-- Opening Marker --
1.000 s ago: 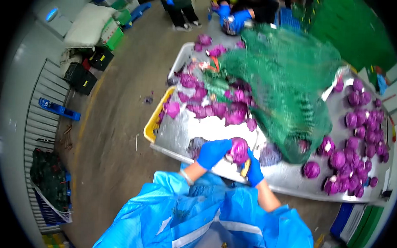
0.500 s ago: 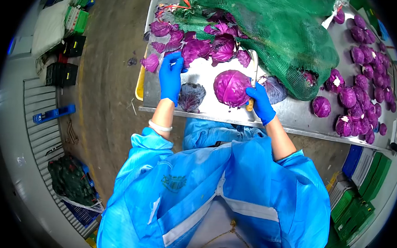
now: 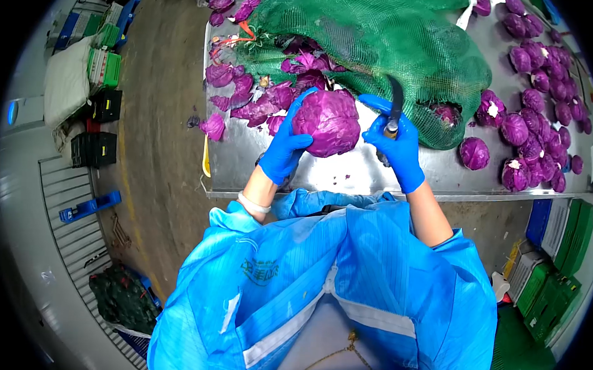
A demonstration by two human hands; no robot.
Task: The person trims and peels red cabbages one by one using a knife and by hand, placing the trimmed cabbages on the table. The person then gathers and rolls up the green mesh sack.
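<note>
My left hand (image 3: 286, 143), in a blue glove, grips the left side of a red cabbage (image 3: 327, 123) and holds it up over the near part of the metal table. Its fingers curve around the far-left side. In my right hand (image 3: 396, 140), also gloved, is a knife (image 3: 397, 100) with a curved dark blade pointing away from me. The right forefinger stretches toward the cabbage, with a small gap between them. Loose purple cabbage leaves (image 3: 255, 110) lie just beyond my left hand.
A green mesh sack (image 3: 382, 46) with cabbage inside spreads across the metal table (image 3: 244, 174). Several whole red cabbages (image 3: 514, 130) are heaped at the right. Dark crates (image 3: 94, 150) and a blue pallet piece (image 3: 90, 206) are on the left side.
The cabbage has been raised off the tabletop, and my left hand has moved right to hold it. My right hand has come away from the cabbage, keeping the knife.
</note>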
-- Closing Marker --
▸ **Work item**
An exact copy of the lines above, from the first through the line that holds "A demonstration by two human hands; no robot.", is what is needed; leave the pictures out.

▸ **Exercise answer**
1.000 s ago: 
0.500 s ago: 
now: 
A demonstration by two human hands; no robot.

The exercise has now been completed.